Stopping a task based on a variable

Hi, I am trying to stop a @spawn’ed task based on the value of a variable. Here is an example:

Using Base.Threads
function f(running)
    i = 0
    while running[] == true
        i = i + 1
    end
    println("I'm done")
end
running = Ref(true)
t = @spawn f(running)
running[] = false

Expectation would be that I am seeing “I’m done” printed once I am running the running[] = false line, but it isn’t working.

The real application is starting up a server, having it go to the background (so I can do other things in the REPL, like querying it) and then nicely shutting the server down from the REPL (i.e., finishing the task running the server).

Probably I am approaching the problem in the completely wrong way. Any pointers are appreciated.

1 Like

That is more or less exactly something I have tried lately, with success. 2 things:

  1. Use Threads.Atomic instead of Ref. It is very similar, but thread-safe.
  2. Does Threads.nthreads() return 1? If yes, the issue could be that your one and only thread gets stuck in the while true loop, and never gets a chance to yield. Adding a yield() manually might help in this case. However, if that is indeed the case, @async would be more appropriate than Threads.@spawn, and Ref is fine.

Thank you.

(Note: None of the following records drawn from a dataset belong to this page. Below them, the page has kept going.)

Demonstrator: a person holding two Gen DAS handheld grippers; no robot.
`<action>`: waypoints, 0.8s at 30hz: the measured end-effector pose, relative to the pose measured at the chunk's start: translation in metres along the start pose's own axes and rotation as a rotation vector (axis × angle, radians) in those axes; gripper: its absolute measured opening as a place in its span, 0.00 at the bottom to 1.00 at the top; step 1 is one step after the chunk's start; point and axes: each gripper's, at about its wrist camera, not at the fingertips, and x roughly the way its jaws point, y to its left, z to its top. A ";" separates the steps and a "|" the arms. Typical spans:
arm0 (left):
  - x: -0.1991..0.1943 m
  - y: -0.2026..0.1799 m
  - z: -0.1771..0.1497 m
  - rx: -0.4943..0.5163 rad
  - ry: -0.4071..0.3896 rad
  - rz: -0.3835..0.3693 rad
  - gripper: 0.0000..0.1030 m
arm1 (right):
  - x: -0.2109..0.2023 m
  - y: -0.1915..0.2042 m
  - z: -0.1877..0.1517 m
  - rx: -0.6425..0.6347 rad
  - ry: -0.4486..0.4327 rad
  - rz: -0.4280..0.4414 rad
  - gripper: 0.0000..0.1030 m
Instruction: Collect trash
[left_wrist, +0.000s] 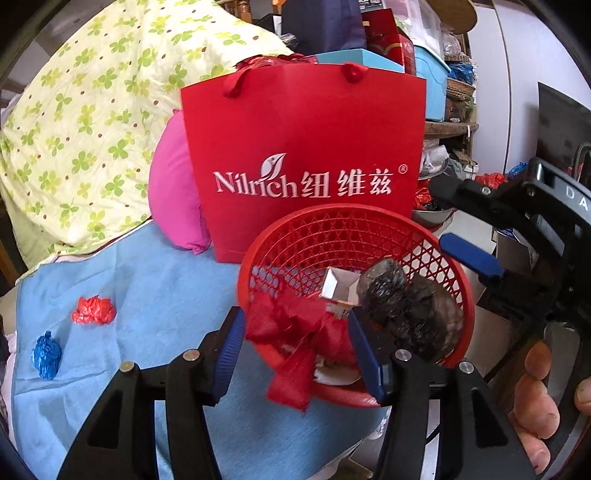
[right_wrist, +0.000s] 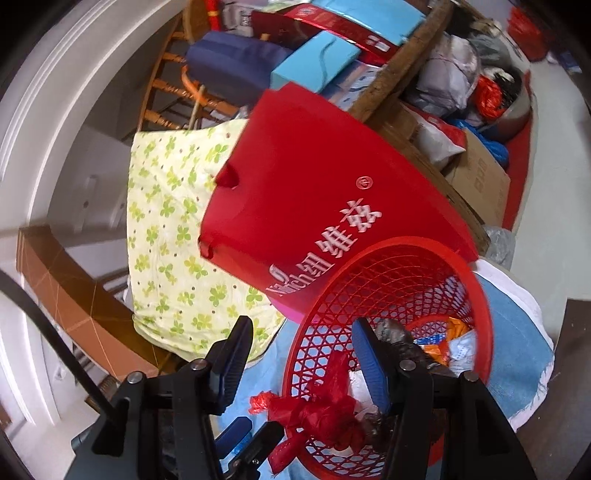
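The left claw (left_wrist: 295, 358) is nearest, its jaws partly apart over the near rim of the red basket (left_wrist: 467, 295). A crumpled red bag (left_wrist: 295, 332) lies between the blue pads (left_wrist: 229, 354), draped over the rim, but neither pad presses on it, so nothing is held. The right claw (right_wrist: 301, 365) also stands partly open with nothing gripped; in the right wrist view its right pad sits inside the basket (right_wrist: 487, 332) and its left pad outside, above the blue cloth (right_wrist: 509, 317). From the left wrist view the right claw (left_wrist: 458, 225) shows at the basket's right edge, with a hand (left_wrist: 535, 402) on its grip below.

Inside the basket lie the red bag (right_wrist: 317, 410), a dark clear wad (left_wrist: 410, 306), a small white box (left_wrist: 340, 288), and, in the right wrist view, orange and white scraps (right_wrist: 454, 347).

The basket rests on a blue cloth (left_wrist: 166, 288). Well left of it on the cloth lie two loose pieces of trash: a red wad (left_wrist: 93, 310) and, nearer and further left, a blue wad (left_wrist: 47, 356).

Just behind the basket stands a red paper bag (left_wrist: 303, 147) with white lettering, a pink cushion (left_wrist: 173, 192) beside it on the left. Behind those lies a clover-print quilt (left_wrist: 85, 122). Farthest back are stacked boxes (left_wrist: 388, 40) and cluttered shelves (left_wrist: 450, 127).
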 end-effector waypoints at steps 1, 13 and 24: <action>-0.001 0.002 -0.002 -0.003 0.000 0.002 0.57 | 0.001 0.004 -0.002 -0.015 -0.001 -0.002 0.58; -0.027 0.038 -0.019 -0.044 -0.041 0.048 0.77 | 0.009 0.048 -0.028 -0.201 -0.019 -0.007 0.58; -0.041 0.090 -0.042 -0.115 -0.039 0.108 0.77 | 0.027 0.091 -0.066 -0.353 0.006 0.016 0.58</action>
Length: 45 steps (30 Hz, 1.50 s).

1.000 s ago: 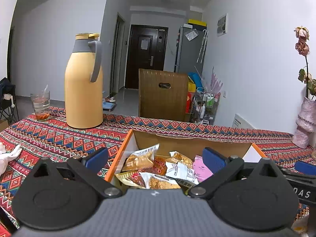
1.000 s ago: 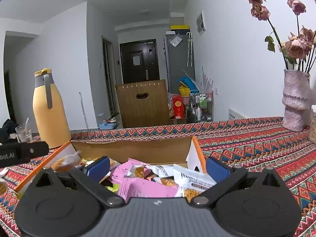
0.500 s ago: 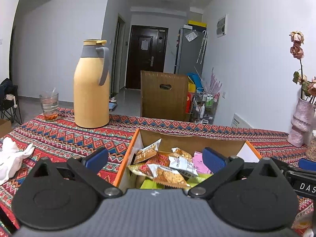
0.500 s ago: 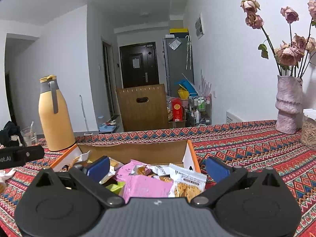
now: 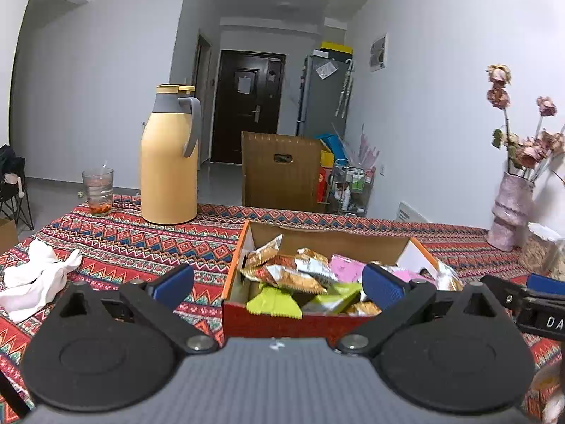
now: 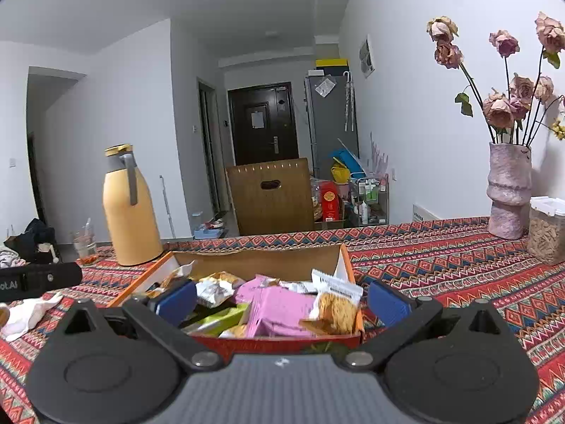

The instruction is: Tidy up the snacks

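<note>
Hand-held gripper R reads "DA", L "oLAI", both open.

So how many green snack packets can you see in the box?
2, maybe more hidden underneath: one green packet at the snack box's front wall, left of middle; a paler green packet just right of it.

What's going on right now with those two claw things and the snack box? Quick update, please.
Left gripper open, empty. Right gripper open, empty. Snack box full of packets, on the patterned tablecloth. Nothing blocking it.
</note>
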Tool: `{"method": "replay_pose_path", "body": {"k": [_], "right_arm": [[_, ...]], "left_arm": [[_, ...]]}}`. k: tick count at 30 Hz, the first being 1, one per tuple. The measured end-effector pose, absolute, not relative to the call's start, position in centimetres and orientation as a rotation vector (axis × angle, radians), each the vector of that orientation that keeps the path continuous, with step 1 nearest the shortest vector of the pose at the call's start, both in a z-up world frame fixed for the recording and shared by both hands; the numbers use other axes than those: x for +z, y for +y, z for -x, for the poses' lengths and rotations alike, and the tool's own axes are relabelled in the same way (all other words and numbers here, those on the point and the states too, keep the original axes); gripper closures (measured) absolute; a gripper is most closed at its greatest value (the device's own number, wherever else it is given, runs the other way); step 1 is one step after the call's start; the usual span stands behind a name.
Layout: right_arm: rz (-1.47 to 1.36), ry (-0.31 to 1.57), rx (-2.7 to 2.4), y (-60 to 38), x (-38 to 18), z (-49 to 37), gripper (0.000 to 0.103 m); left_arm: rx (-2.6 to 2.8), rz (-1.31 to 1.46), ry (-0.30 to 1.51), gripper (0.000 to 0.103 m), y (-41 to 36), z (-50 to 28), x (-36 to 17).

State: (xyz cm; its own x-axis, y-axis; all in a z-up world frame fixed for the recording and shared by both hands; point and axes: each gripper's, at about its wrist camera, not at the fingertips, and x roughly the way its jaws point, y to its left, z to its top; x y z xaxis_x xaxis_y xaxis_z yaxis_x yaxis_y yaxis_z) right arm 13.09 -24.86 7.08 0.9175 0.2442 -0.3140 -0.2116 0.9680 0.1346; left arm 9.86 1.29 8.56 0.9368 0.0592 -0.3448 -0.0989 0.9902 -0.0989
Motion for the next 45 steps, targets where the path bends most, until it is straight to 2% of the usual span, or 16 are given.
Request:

This helped immensely!

For the record, here is a summary of different trials:


using Base.Threads

#try 1 - does not work
function f(running)
    i = 0
    while running[] == true
        i = i + 1
    end
    println("I'm done")
end

running = Ref(true)
t = @spawn f(running)
running[] = false

#try 2 - works
function f(running)
    i = 0
    while running[] == true
        i = i + 1
    end
    println("I'm done")
end

running = Threads.Atomic{Bool}(true)
t = @spawn f(running)
running[] = false

#try 3 - works
function f(running)
    i = 0
    while running[] == true
        i = i + 1
        yield()
    end
    println("I'm done")
end

running = Ref(true)
t = @async f(running)
running[] = false


#try 4 - does not work
function f(running)
    i = 0
    while running[] == true
        i = i + 1
    end
    println("I'm done")
end

running = Ref(true)
t = @async f(running)
running[] = false

Try 2 (Atomic, @spawn) and Try 3 (Ref, @async, with yield) work as expected, while Try 4 (like try 3, but without yield() in there) does not.

It’s noteworthy that the docstring of @async seems to strongly discourage the use of it (it sounds a little like “Don’t use if you don’t know what you are doing” :slight_smile: …).

1 Like

Right, so perhaps Threads.@spawn is indeed almost slways better…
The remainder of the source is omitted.